_ASSIGNMENT_
I'd like the data below restated word for word, with the pictures left out.
PROVIDED MATERIAL Block Start
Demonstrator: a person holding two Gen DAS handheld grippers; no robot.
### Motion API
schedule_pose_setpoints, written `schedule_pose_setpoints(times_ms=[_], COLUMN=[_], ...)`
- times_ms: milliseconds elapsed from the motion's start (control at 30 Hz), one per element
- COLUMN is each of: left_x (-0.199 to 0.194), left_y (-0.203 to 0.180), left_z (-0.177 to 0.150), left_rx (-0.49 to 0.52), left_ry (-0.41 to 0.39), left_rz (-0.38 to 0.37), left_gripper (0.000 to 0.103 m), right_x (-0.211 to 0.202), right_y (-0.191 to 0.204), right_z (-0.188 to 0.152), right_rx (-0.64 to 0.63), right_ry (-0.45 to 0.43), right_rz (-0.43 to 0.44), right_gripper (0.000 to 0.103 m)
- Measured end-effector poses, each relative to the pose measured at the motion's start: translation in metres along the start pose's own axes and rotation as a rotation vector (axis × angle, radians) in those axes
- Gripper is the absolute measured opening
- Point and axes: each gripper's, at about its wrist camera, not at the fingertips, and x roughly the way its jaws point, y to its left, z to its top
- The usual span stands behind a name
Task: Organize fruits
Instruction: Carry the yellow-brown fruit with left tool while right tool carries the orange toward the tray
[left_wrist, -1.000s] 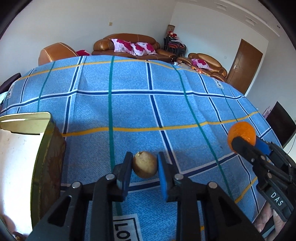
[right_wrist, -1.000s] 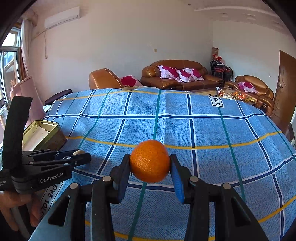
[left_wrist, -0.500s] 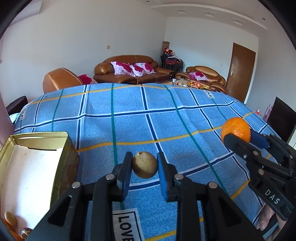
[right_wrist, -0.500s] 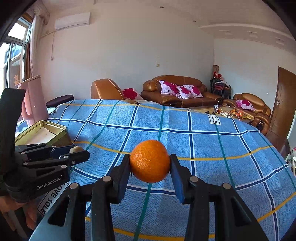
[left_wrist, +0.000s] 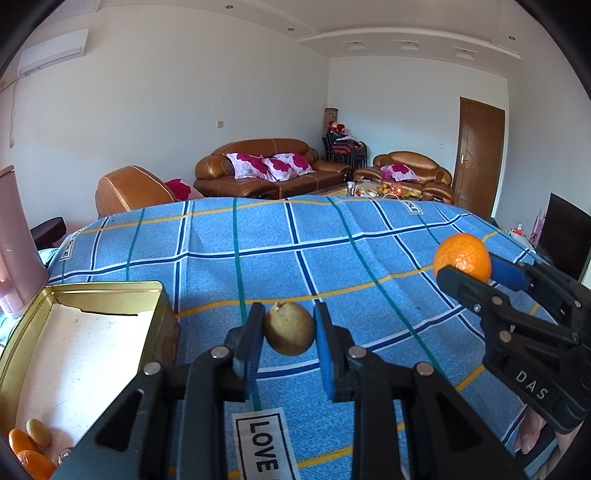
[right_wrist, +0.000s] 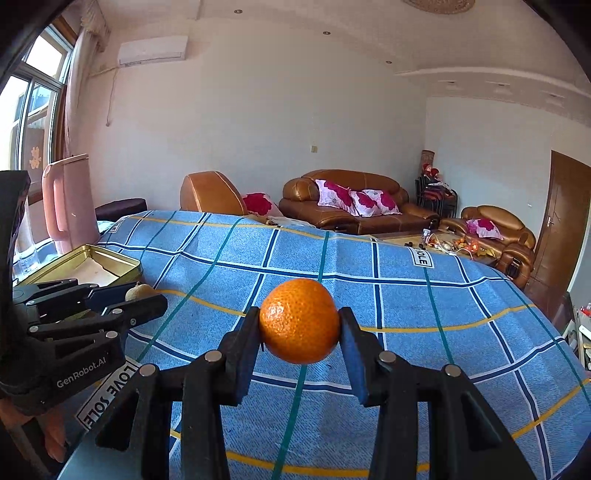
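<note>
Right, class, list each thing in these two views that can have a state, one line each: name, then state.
left gripper: shut on the brown fruit, lifted off the cloth.
brown fruit: held between the pads.
right gripper: shut on the orange.
orange: held, lifted off the cloth.
gold tin: open, lidless, a few fruits in its near corner.
door: closed.
tablecloth: spread out, slightly wrinkled.

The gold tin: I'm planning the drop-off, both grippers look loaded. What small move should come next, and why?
Probably swing the left gripper toward the gold tin on its left. It is shut on the small brown fruit, held above the blue checked cloth, and the tin already holds a few fruits in its near corner. The right gripper, shut on the orange, is farther away and could follow.
</note>
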Motion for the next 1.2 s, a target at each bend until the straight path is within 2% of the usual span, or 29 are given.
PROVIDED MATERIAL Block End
_EXPECTED ANSWER_
Demonstrator: a person holding two Gen DAS handheld grippers; no robot.
### Motion API
schedule_pose_setpoints, written `schedule_pose_setpoints(times_ms=[_], COLUMN=[_], ...)`
- times_ms: milliseconds elapsed from the motion's start (control at 30 Hz), one per element
- COLUMN is each of: left_x (-0.199 to 0.194), left_y (-0.203 to 0.180), left_z (-0.177 to 0.150), left_rx (-0.49 to 0.52), left_ry (-0.41 to 0.39), left_rz (-0.38 to 0.37), left_gripper (0.000 to 0.103 m), right_x (-0.211 to 0.202), right_y (-0.191 to 0.204), right_z (-0.188 to 0.152), right_rx (-0.64 to 0.63), right_ry (-0.45 to 0.43), right_rz (-0.43 to 0.44), right_gripper (0.000 to 0.103 m)
- Measured end-effector poses, each relative to the pose measured at the motion's start: translation in metres along the start pose's own axes and rotation as a rotation vector (axis × angle, radians) in those axes
- Gripper is the absolute measured opening
- Point and axes: each gripper's, at about its wrist camera, not at the fingertips, and x roughly the way its jaws point, y to its left, z to its top
- The usual span stands behind a name
Task: Organize fruits
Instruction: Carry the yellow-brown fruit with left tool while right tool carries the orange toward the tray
[left_wrist, -1.000s] 
[right_wrist, -1.000s] 
[left_wrist, -0.500s] 
[right_wrist, -0.500s] 
[left_wrist, +0.000s] 
[right_wrist, +0.000s] 
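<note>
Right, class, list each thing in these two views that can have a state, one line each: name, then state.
left gripper: shut on the brown fruit, lifted off the cloth.
brown fruit: held between the pads.
right gripper: shut on the orange.
orange: held, lifted off the cloth.
gold tin: open, lidless, a few fruits in its near corner.
door: closed.
tablecloth: spread out, slightly wrinkled.

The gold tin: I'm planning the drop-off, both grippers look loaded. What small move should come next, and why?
Probably swing the left gripper toward the gold tin on its left. It is shut on the small brown fruit, held above the blue checked cloth, and the tin already holds a few fruits in its near corner. The right gripper, shut on the orange, is farther away and could follow.
</note>
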Motion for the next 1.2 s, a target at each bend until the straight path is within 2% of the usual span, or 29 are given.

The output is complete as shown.